The commission process generally works like this:
- The marketplace charges a fee for facilitating transactions.
- This fee, either a fixed amount or a percentage, is applied to the total transaction value.
- The marketplace deducts the commission from the received payment.
- The remaining balance is then paid out to the seller or service provider.
Marketplace Split Payments
Marketplace works with multiple vendors. This means a buyer can simultaneously add products from various vendors into their shopping basket - as they would do in a physical grocery store. Once the marketplace receives the total payment from the buyer, it should deduct the commission and then distribute the remaining funds to the respective sellers accurately and efficiently.
This is where split payment solutions come into play. They are crucial for marketplace payment systems, allowing automating the division between each seller and taking out your business commission.
Here is how split payments typically work:
- Buyer completes a purchase.
- The marketplace determines the distribution of funds.
- Payment is processed, with fees or commissions deducted.
- The remaining funds are allocated to the appropriate parties.
Marketplace Payouts
Payouts are the feature that is key to marketplace payment systems.
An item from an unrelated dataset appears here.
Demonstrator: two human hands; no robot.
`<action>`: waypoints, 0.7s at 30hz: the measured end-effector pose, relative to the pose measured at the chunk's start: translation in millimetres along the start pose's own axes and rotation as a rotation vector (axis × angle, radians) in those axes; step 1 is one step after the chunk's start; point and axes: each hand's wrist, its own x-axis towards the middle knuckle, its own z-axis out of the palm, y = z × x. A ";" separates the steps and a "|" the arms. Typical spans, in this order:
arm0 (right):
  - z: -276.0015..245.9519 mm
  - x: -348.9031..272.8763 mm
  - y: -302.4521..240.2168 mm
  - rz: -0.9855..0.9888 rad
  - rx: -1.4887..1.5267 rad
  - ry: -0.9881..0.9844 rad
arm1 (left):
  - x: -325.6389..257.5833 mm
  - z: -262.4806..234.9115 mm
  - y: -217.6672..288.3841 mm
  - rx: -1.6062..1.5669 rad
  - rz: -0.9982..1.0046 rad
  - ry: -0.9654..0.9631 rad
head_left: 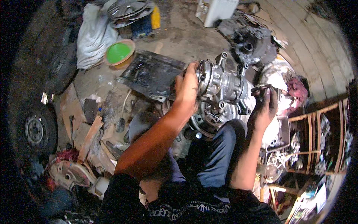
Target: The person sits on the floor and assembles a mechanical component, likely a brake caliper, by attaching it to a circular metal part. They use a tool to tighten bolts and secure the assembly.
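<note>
A silvery metal air-conditioning compressor [229, 84] with several tube-like mounting lugs lies on its side in front of my knees. My left hand [187, 85] grips its round pulley end, with the fingers hidden behind the rim. At the other end, my right hand [265, 102] is raised just beside the compressor, its blackened fingers bent together. Whatever those fingers hold, if anything, is too dark to make out. Under the compressor is another round metal part [214, 114], partly covered by it and by my knee.
A black, oily tray [149, 72] lies beyond my left hand, near a bowl with green inside [118, 53]. Greasy machine parts [250, 43] sit at the far right. Wooden shelving [317, 140] holds metal parts on the right. Wheels [35, 128] stand at the left.
</note>
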 end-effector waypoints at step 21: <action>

They involve sending money from the marketplace to the seller’s bank account. The marketplace may set up a payout schedule, like weekly or monthly payout, or after the transaction is complete. It might also let sellers request a manual payout.
Marketplaces often maintain a balance for each seller, which increases as the seller generates income. Sellers can use this balance to make purchases within the marketplace (an example of this is Vinted), or withdraw funds to their bank accounts.
Marketplace Payment Options
A successful marketplace business needs to offer a variety of popular payment methods for both buyers and sellers to avoid shopping cart abandonment. These methods often vary by region and demographics. However, some of the most widely used options worldwide include:
- Digital Wallets: Wallets like PayPal, Apple Pay, and Google Pay allow users to store and use their payment cards securely online, on both mobile and web interfaces.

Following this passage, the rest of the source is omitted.